Pinot · 23/12/2011 15:58

Oh Reality that's sweet but word is you're a skanky chav.

Soz and that.

Xmas Wink Xmas Grin

Pinot · 23/12/2011 15:59

ahaha you've changed your floater :o

Hullygully · 23/12/2011 15:59

55 yr old skanky chav who tries to snog innocent rightwing homophobes YOU HOOR

RaPaPaPumPumBootyMum · 23/12/2011 16:06

Ah ha Karen Millen are you my friend then?

Xmas Grin
OP posts:
RealiTreeCoveredInTinsel · 23/12/2011 17:08

This reply has been deleted

Message withdrawn at poster's request.

KarenMillenCoat · 23/12/2011 17:15

If I am Bootymum I'll quite understand if you don't want to share your crisps with me at break time. Grin

IneedAChristmasNickname · 23/12/2011 18:52

I have a best friend, she has been such since we were 3 years old.

What I find odd is a couple of friends who refer to eachother as BFF's Hmm That seems childish to me!

Haziedoll · 23/12/2011 19:06

I do find it very odd its a bit schoolgirlish.

Sudaname · 23/12/2011 19:43

Just to say (cant be bothered really but hey !)

I am not one of my two tier hen night friends 'younger' friends - l am in 50s and ten years older than her - so more suited in age to the sedate pamper 'do' etc. So thats that.

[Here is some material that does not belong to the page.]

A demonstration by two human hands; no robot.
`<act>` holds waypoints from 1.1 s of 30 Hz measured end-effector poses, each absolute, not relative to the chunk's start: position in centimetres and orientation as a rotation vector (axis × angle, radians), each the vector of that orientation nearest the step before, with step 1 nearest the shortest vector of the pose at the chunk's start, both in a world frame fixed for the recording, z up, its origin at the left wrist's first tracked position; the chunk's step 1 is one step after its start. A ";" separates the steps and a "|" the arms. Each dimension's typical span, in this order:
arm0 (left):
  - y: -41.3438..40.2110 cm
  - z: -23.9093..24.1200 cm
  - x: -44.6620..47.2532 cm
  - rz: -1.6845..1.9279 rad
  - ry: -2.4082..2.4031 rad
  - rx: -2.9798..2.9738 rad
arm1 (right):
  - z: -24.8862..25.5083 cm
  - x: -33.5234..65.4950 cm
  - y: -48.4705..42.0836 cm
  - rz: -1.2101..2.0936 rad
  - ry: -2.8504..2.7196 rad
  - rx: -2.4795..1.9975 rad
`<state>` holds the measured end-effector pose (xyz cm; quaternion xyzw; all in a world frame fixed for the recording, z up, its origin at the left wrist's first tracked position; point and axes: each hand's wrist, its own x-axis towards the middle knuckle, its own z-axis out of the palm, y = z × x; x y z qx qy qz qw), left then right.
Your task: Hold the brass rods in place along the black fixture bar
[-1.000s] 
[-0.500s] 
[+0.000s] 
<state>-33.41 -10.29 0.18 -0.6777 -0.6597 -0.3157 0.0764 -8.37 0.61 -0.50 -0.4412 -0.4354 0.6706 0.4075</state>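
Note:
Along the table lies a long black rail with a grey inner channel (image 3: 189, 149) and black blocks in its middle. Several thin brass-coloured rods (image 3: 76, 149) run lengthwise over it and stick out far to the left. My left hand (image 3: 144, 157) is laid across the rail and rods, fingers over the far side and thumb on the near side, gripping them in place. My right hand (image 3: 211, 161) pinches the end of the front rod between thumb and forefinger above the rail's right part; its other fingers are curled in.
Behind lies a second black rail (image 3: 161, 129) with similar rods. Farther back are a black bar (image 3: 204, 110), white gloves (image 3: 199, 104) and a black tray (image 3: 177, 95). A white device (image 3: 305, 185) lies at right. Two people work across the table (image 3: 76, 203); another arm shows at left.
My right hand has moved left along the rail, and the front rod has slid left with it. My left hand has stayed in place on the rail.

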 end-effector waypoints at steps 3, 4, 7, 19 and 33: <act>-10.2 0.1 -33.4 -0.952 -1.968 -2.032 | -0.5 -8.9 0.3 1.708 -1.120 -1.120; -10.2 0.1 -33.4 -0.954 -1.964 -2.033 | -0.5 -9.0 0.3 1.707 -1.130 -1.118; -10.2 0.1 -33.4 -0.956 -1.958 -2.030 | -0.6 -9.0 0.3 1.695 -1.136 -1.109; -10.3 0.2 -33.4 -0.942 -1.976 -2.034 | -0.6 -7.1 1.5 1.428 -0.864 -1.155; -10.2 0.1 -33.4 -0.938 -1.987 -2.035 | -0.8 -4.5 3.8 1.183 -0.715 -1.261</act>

l /we are not on a budget too tight to afford the pamper do and our finances are well known to the bride and groom as our DHs have worked together in same industry for 30 years plus. So that blows that theory.

I am not just an 'acquaintance' we are what you would call close friends - we visit each other/go out together every Christmas and we go to their family 'do's and vice versa and go out regularly with/without our DHs. My friend was one of only two female guests at our wedding and she did her car up for me with ribbons etc and bought champagne for getting drunkwhile we got ready and she came shopping with me for my dress. I went on a shopping day with her to help get her last few finishing touches for her wedding and for some lunch etc. So on and so forth. But then she announced her pamper day for her 'very close friends' and saw fit not to include me. So l saw fit not to go 'for a few drinks for everybody else' .

thepeoplesprincess · 23/12/2011 19:50

It's not unreasonable of her to have a 'best friend' but it is a bit snide to keep dropping into the conversation. That is playground behaviour.